From the entries below, return only the lines starting at the one that contains "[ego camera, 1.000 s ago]" and ending at the one that contains "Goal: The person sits", exactly as they stand.

[Collection entries]
:::::

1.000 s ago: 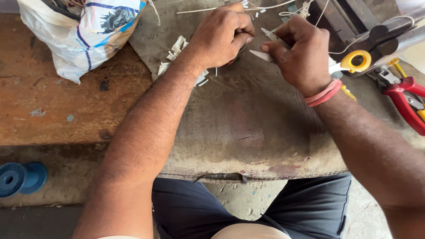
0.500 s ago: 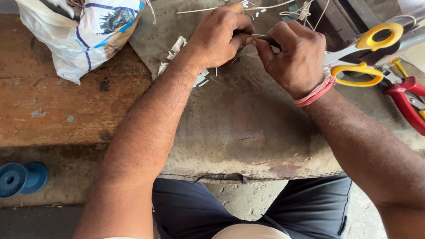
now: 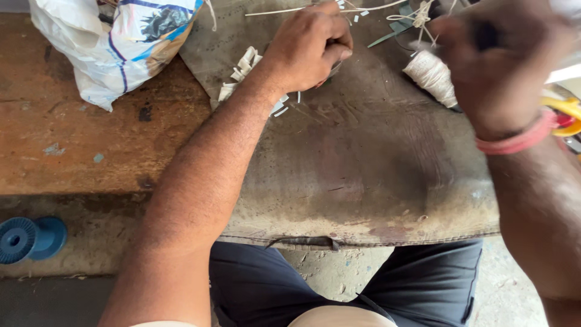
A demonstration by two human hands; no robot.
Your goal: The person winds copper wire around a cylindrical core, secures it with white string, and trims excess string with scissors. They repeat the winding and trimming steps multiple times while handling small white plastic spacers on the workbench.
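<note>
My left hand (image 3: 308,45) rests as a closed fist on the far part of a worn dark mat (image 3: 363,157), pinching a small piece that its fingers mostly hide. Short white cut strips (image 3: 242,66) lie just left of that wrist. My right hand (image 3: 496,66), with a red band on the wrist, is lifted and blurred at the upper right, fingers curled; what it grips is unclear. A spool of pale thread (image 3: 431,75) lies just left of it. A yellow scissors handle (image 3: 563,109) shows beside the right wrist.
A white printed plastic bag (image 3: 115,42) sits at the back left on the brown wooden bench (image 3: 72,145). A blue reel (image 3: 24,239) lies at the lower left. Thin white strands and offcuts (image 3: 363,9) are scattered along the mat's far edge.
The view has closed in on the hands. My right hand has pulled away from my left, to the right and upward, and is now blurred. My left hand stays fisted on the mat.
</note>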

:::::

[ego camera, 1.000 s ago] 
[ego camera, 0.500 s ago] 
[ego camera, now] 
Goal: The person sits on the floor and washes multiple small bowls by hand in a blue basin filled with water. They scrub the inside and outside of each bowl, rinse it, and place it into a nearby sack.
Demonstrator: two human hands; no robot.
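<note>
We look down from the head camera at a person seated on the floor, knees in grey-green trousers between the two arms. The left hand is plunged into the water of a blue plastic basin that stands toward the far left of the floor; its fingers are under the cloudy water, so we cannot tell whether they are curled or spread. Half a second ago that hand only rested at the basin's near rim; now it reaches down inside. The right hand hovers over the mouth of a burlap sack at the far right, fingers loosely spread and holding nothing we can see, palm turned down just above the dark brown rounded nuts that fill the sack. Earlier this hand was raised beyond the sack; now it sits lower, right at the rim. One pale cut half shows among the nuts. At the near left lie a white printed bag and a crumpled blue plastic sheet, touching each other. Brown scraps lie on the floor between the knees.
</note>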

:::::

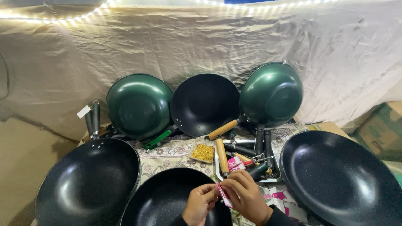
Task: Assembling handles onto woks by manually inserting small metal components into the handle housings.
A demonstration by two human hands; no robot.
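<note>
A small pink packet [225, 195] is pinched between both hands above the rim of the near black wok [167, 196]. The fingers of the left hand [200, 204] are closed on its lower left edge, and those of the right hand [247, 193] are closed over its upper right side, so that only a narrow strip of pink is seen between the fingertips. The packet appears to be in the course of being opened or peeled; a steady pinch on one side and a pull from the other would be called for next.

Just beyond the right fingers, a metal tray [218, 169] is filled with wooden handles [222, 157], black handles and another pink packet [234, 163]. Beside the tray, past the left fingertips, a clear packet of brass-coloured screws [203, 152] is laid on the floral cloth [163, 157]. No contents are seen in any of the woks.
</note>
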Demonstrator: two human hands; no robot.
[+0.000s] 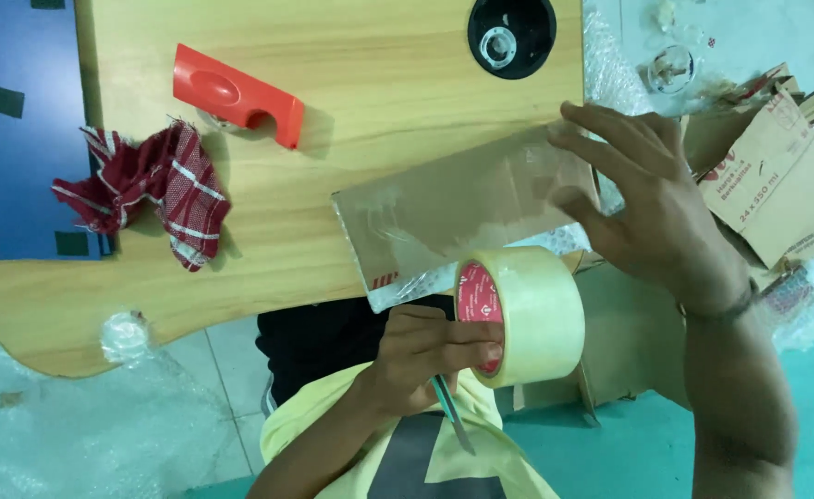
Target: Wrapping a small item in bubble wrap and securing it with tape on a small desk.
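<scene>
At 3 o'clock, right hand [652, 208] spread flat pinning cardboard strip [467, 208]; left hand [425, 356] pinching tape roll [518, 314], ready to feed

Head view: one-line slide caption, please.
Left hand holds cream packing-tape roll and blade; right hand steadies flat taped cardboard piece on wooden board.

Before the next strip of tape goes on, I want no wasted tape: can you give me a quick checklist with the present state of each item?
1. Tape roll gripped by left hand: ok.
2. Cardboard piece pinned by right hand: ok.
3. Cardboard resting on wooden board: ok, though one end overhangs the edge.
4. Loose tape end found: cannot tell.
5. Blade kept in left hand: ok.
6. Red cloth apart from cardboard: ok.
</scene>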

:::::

■ SOLUTION TO THIS EXERCISE ■
[ego camera, 1.000 s ago] 
[ego camera, 0.500 s ago] 
[ego camera, now] 
Goal: The person sits on the floor and washes multiple small bowls by hand in a blue basin filled with water. They scrub the inside and outside of each bowl, rinse it, and place it into a nearby sack.

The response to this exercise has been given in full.